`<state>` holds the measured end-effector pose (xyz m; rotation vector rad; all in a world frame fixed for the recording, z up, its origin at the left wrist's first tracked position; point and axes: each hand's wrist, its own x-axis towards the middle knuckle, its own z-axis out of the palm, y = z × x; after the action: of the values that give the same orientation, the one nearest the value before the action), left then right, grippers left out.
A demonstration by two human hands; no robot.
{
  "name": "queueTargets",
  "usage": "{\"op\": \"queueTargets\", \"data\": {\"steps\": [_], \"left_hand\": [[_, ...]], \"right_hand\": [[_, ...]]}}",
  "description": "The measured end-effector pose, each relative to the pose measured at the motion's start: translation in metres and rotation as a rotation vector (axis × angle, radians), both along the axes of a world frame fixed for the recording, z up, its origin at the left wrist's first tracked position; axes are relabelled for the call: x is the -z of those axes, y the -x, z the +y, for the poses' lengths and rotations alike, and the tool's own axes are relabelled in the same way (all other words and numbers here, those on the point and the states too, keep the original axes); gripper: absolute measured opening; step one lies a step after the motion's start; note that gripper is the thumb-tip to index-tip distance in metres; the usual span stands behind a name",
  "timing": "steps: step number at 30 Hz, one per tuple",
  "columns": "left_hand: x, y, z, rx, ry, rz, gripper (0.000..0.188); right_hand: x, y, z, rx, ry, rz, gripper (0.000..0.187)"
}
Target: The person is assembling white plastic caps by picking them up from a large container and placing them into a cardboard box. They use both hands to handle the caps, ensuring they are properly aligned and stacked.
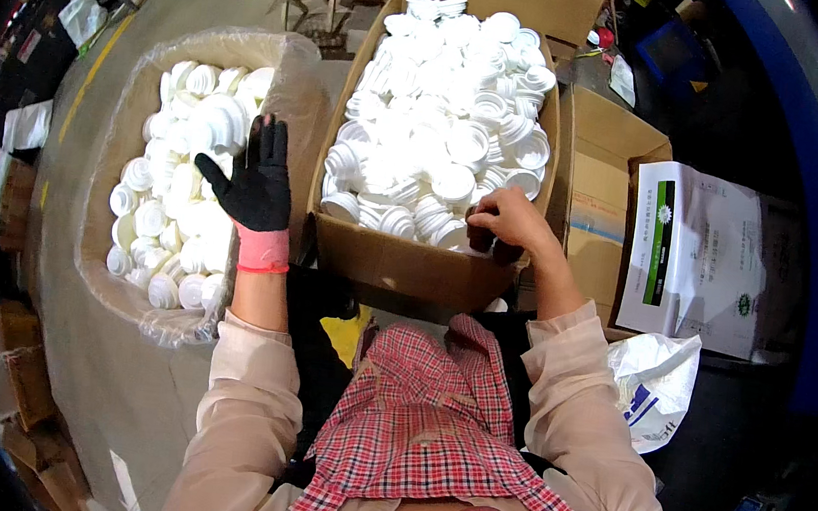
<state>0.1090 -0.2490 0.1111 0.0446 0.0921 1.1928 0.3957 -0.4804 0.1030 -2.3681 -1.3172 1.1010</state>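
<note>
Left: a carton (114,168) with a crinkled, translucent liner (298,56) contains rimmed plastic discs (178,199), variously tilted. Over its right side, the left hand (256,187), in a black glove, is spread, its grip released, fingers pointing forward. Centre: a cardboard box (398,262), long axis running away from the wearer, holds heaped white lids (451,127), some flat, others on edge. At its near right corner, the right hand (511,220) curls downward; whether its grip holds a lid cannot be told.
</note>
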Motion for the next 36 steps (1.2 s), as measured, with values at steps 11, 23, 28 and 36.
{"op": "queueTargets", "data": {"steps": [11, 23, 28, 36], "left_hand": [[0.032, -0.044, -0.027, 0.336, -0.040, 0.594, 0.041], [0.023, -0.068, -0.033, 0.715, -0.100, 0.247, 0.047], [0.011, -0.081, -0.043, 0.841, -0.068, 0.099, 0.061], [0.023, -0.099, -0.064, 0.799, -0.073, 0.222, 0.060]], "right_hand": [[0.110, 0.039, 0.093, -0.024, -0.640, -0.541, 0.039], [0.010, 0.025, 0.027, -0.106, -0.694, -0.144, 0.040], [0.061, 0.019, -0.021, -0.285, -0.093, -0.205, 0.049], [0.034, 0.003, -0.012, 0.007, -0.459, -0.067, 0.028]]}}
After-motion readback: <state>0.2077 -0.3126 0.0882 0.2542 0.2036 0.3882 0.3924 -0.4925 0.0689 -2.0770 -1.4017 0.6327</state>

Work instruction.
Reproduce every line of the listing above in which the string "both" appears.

Result below.
  "description": "The measured end-effector pose, each relative to the pose measured at the motion's start: translation in metres and rotation as a rotation vector (axis × angle, radians), both along the axes of a world frame fixed for the recording, z up, its origin at the left wrist's first tracked position; axes are relabelled for the call: x is the -z of those axes, y the -x, z the +y, for the poses' lengths and rotations alike, and the tool's own axes are relabelled in the same way (all other words and numbers here, those on the point and the states too, keep the original axes); gripper: absolute measured opening; step one lies a step after the motion's start; note that gripper is the thumb-tip to index-tip distance in metres; the usual span stands behind a name",
Target: The person is assembling white plastic caps by picking them up from a large container and placing them into a cardboard box. They use both hands to handle the caps, ensuring they are properly aligned and stacked.

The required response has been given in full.